バスケットボールのファンが『SLAM DUNK』を読むと、「坊主頭になってからの桜木花道は明らかにデニス・ロッドマン(NBAの名リバウンダー)がモデルだな」みたいなことが分かるのだが、「そのスポーツのファンが唸るネタがどれだけ盛り込まれているか」というのはスポーツ漫画を読む楽しさの一つだ。

その点、高校を舞台に女子サッカーの世界を描いた『さよなら私のクラマー』(新川直司/講談社)は、サッカーファンが「おおっ!」と声を上げてしまうような描写が多い作品だ。

フォワードの選手が「オフサイドラインで生まれた女」と名乗る場面に出会ったときは、「フィリッポ・インザーギ(元イタリア代表)の異名そのまんまじゃん!」と嬉しくなったし、「この細かな助走からの左足の強烈なシュートはロベルト・カルロス(元ブラジル代表)っぽいなぁ」と思いながら読んでいたら「ロベカルかよ!!」というツッコミが作中にも登場して、思わず笑ってしまった。

また、そうした“実在の選手の小ネタ”のみならず、プロの世界の最先端の戦術が描かれている点にも驚かされた。

全14巻の漫画の序盤では、ボールを保持して主導権を握るポゼッションフットボールのチームが登場するが、途中からはフィジカルを武器に戦う選手が出てきたり、堅守速攻の強いチームが出てきたりする。
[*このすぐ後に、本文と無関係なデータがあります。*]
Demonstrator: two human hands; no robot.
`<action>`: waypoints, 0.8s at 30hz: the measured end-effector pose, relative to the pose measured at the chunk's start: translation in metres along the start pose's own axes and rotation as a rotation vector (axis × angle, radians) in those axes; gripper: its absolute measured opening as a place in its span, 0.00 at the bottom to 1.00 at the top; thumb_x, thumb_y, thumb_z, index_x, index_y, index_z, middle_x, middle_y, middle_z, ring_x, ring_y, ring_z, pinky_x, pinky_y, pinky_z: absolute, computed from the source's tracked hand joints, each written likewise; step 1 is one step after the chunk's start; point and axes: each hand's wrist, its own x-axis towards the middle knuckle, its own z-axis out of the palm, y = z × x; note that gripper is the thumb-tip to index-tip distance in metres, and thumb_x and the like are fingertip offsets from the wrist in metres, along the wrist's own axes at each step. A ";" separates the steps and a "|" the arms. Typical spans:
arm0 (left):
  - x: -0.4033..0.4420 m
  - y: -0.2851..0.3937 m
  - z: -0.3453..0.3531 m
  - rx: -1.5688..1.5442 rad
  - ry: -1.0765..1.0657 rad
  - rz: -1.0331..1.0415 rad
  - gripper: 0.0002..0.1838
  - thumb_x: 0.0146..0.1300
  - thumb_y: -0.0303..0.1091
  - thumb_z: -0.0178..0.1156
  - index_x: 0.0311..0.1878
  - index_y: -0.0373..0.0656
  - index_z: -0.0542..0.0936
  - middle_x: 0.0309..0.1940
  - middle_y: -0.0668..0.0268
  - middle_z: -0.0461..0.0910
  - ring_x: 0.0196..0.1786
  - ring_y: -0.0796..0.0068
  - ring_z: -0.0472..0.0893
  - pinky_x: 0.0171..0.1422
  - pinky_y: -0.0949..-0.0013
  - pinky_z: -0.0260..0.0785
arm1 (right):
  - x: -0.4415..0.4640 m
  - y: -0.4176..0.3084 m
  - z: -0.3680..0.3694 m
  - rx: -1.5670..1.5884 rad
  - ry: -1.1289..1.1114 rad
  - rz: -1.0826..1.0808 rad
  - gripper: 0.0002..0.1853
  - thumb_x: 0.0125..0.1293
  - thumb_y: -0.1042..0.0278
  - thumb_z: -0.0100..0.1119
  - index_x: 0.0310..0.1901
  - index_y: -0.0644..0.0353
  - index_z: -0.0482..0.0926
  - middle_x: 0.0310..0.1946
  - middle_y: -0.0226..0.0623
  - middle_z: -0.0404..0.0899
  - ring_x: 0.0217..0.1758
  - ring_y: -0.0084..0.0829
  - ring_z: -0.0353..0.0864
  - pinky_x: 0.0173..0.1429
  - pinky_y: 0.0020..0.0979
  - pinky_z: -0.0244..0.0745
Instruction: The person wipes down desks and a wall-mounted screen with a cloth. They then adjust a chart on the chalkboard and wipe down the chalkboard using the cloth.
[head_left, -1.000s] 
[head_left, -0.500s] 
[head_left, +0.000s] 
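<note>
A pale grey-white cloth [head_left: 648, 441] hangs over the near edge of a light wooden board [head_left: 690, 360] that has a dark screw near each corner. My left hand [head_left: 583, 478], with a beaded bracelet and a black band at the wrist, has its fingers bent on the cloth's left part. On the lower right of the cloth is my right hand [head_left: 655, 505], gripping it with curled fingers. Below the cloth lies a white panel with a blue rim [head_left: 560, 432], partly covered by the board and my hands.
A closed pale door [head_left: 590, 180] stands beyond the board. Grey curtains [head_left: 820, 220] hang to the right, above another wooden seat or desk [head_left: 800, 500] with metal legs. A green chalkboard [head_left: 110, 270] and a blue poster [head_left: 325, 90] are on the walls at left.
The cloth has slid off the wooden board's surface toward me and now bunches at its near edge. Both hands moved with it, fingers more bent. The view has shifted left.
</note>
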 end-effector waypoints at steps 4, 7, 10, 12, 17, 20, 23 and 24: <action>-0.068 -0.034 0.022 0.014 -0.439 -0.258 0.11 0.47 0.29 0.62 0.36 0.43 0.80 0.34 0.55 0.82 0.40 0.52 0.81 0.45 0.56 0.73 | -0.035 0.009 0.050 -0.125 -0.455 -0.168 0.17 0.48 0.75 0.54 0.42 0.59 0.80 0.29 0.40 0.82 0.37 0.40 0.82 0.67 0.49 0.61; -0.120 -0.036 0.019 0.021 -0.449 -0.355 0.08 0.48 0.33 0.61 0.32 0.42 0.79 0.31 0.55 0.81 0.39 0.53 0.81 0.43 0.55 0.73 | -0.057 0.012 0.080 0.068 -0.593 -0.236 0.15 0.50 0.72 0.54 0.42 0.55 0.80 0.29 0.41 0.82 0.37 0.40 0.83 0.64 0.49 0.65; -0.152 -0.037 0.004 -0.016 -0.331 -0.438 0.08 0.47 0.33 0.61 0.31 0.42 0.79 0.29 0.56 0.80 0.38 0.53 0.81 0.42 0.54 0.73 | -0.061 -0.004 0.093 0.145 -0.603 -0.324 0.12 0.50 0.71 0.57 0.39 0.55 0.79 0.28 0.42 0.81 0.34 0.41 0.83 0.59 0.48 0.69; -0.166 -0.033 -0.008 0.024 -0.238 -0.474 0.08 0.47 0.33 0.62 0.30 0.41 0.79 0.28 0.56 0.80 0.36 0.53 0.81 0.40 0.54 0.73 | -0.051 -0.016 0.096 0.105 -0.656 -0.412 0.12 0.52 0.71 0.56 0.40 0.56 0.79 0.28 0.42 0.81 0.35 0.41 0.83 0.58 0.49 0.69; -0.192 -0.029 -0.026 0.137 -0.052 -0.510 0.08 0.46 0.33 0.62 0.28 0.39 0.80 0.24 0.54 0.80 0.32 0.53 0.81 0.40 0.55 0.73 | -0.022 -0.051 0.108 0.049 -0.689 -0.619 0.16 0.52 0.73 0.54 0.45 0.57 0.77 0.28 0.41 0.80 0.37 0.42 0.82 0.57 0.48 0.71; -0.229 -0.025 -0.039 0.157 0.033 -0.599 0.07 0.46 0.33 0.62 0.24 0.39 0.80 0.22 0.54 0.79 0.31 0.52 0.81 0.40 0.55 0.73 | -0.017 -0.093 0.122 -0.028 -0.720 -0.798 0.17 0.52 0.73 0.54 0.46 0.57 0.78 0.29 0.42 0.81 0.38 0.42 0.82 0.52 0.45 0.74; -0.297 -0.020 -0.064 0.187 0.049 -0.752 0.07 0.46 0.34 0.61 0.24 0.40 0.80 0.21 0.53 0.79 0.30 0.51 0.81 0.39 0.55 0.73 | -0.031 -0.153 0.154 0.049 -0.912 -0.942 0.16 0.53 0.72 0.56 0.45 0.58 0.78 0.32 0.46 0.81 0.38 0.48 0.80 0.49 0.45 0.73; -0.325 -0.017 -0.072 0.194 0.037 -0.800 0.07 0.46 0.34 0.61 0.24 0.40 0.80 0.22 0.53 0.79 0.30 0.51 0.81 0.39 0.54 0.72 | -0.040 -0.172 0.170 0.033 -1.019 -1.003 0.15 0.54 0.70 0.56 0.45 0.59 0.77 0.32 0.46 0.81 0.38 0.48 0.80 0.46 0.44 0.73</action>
本作の連載時期は2016~2021年だが、作中で登場する戦術の変化は、現代サッカー界の戦術の潮流の変化をそのまま表しているのが分かって面白いのだ。

そして本作は、「ただ見た目が可愛いから女子を主人公にしたサッカー漫画」ではない。作中に次々と登場する天才少女たちは「自分は1人ぼっちだった」という言葉をよく口にするが、これは「才能ある選手が実力に見合った環境でプレーできずに孤立してしまいがち」という女子サッカー界の実情を象徴する言葉に感じられた。

主人公たちの学校(蕨青南高校)では、男子サッカー部の顧問が「うちの部員が増えたから、お前ら女子サッカー部のグラウンドを譲れ」と女子サッカー部に迫る場面もあったが、こうした事態は学校の女子サッカー部でリアルに起きていることなのだろう。

なお本作の担当編集者の過去のインタビュー(https://news.kodansha.co.jp/comics/20160817_c01)には、「女子がサッカーを続ける困難さを知っていましたし、それを応援したいという気持ちがあったようです」「執筆にあたって高校女子サッカーやクラブチームの取材をさせてもらいました」という言葉もあった。本作のリアルさは、そうした丹念な取材と作者の女子サッカーへの思いに支えられたものなのだ。

そして、困難な環境でプレーしてきた少女たちが、高みを目指してプレーできる仲間を見つけ、チームとして戦う喜びを覚え、強豪校との戦いに挑んでいく物語は、やはり読んでいて胸が熱くなるものがある。サッカー好きなら間違いなくイッキ読みしてしまう作品だ。